# FLy line basket?



## hardin083 (Nov 22, 2008)

Well I just started fly fishing and it seems like a stripping basket of some sort would be very usefull.. i figured that out today as I had a shot at a nice overslot red and the line became tangled around my pushole .. and it was one of the only fish i saw all morning!!  So if anyone could give me some info on types of stripping baskets they use or could recommend something!! thanks


----------



## cal1320 (Jun 6, 2007)

If you're in a boat, a basket isn't always needed. Get a couple of towels and cover any offending hardware like trolling motors, cleats, and the end of the push pole. I had the same problem and towels solved it.


----------



## Brett (Jul 16, 2008)

Sometimes a basket is the best solution.
You can make one, or order from a catalog.
Question is, do you want to wear it or set it on deck?


previous post...

http://www.microskiff.com/cgi-bin/yabb2/YaBB.pl?num=1249234130


----------



## DSampiero (Oct 18, 2009)

The Mangrove hip shooter is fast becoming a favorite among many anglers. It was developed by some Floridians and is now available through most major retailers(basspro, cabela's etc.). There are other baskets available as well, but if you're already working with limited deck space the towel method works great and won't kill you foot space. Another issue to consider is that making a couple of practice cast before you start hunting down your prey will help get any twist out of the line, thus making it less likely to snag on  itself, and other objects. Good luck!


----------



## Green_Hornet (Nov 1, 2008)

Not exactly the most stylish thing out there but it works for me on the boat or walking the watersedge. Walmart bin with 2 holes drilled in the side for the bungee waist band and a few in the bottom and used tie wraps as "fingers" to keep the line from tangling. cut 2 half circles on each end to hold the rod. 
If yer not affraid of looking like a dork...like this cat....then make one!


----------



## Shallowfly (Dec 16, 2006)

For the boat I use a collapsible leaf basket from the local Ace Hardware store for under $20.00. It really helps when its windy. 

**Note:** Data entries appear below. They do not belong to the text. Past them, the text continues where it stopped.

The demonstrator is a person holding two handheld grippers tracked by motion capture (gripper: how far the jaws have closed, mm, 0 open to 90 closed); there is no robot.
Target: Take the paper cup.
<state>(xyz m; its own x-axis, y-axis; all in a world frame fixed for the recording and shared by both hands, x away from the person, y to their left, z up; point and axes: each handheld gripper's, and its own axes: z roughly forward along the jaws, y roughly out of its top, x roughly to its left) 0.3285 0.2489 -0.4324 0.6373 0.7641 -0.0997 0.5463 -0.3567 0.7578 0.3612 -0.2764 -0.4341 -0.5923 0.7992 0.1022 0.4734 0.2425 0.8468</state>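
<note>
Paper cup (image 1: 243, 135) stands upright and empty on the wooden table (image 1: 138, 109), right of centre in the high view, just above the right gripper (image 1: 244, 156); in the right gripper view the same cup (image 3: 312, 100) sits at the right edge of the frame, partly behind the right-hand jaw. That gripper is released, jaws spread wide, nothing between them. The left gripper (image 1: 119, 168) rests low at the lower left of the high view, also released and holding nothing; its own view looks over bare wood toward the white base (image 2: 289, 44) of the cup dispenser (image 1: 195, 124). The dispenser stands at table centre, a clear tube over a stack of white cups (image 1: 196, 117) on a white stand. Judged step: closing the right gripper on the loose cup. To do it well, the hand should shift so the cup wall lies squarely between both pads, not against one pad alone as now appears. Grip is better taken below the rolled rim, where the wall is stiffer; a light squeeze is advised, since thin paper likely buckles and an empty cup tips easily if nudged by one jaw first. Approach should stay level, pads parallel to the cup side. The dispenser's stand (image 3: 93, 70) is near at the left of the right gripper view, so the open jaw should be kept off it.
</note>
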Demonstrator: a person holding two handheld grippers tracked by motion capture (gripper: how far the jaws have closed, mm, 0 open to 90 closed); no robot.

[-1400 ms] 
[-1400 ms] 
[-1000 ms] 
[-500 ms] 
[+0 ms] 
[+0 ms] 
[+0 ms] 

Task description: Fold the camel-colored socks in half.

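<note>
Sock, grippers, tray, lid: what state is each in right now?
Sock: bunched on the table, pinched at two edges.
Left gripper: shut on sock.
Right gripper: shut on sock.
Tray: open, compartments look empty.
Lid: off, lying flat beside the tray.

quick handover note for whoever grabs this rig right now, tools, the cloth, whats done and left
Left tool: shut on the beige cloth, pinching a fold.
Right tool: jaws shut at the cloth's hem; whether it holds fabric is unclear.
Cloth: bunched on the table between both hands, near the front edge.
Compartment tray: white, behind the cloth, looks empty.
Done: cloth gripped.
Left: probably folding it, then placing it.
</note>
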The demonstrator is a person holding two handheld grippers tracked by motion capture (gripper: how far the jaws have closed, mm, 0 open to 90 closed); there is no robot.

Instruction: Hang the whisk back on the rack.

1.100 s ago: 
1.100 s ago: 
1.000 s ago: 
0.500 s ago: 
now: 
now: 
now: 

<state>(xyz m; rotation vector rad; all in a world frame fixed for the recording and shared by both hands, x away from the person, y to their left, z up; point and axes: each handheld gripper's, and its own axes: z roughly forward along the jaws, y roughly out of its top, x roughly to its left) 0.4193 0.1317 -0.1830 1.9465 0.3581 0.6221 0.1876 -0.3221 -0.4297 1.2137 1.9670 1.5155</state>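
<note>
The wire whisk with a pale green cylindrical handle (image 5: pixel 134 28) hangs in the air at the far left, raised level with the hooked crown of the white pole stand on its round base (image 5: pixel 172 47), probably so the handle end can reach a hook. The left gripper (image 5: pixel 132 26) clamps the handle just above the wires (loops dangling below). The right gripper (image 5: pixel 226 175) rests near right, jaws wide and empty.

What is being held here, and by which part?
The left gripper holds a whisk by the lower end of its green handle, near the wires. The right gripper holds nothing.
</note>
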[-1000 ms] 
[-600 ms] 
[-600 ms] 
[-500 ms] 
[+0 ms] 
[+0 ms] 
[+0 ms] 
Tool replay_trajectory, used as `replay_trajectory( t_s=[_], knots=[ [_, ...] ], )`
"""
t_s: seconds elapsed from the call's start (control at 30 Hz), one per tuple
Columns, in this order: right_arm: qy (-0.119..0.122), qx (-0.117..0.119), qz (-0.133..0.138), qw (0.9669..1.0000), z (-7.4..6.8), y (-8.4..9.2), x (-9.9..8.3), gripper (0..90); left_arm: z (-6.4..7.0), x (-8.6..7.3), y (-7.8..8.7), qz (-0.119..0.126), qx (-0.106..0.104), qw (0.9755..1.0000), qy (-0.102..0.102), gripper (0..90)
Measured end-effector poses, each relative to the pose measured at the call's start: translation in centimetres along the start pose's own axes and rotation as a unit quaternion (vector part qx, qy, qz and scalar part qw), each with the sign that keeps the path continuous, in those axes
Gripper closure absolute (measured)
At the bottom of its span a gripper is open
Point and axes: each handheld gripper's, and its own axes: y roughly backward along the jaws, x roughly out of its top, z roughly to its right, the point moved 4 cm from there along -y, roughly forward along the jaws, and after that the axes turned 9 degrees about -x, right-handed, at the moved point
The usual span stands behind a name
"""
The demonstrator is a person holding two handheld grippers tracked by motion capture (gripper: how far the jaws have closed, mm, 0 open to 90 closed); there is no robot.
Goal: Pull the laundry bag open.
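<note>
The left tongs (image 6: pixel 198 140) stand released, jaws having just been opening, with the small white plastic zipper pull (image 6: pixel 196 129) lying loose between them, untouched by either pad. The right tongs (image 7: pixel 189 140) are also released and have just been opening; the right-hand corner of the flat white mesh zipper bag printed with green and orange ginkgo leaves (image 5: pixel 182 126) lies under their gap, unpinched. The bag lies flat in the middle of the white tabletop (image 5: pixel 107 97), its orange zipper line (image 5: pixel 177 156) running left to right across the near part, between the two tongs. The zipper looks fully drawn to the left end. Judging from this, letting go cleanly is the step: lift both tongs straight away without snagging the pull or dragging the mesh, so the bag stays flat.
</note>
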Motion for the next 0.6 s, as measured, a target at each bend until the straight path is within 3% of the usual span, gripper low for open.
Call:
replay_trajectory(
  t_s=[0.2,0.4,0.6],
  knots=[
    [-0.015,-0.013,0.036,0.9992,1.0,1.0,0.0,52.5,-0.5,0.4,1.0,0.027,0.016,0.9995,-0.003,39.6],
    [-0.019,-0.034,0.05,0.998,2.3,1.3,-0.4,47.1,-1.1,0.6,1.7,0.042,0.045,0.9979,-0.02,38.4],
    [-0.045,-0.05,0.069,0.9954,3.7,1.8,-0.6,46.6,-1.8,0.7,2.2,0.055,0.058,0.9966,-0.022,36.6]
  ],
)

For wading where it is needed I use the dorky plastic tray like the Green Hornet showed. You can make one in 10 minutes for less than $10.00 with a drill and items purchased: bungee cord (30 inch works for me), plastic tray, and tie wraps.


----------



## Salty_South (Feb 25, 2009)

I just got one when I was down in Florida and I sure do like it. It keeps my line out of the sand/ mud when I'm wading. I have not tried one on a boat yet.


----------



## beyondhelp (Nov 6, 2008)

> Not exactly the most stylish thing out there but it works for me on the boat or walking the watersedge. Walmart bin with 2 holes drilled in the side for the bungee waist band and a few in the bottom and used tie wraps as "fingers" to keep the line from tangling. cut 2 half circles on each end to hold the rod.
> If yer not affraid of looking like a dork...like this cat....then make one!



Funny! I have a pair of the exact same ones. One for me and one for my dad.


----------



## Green_Hornet (Nov 1, 2008)

Exactly!
I just cut out the gray part and smoothed it down and it holds the rod just fine.


----------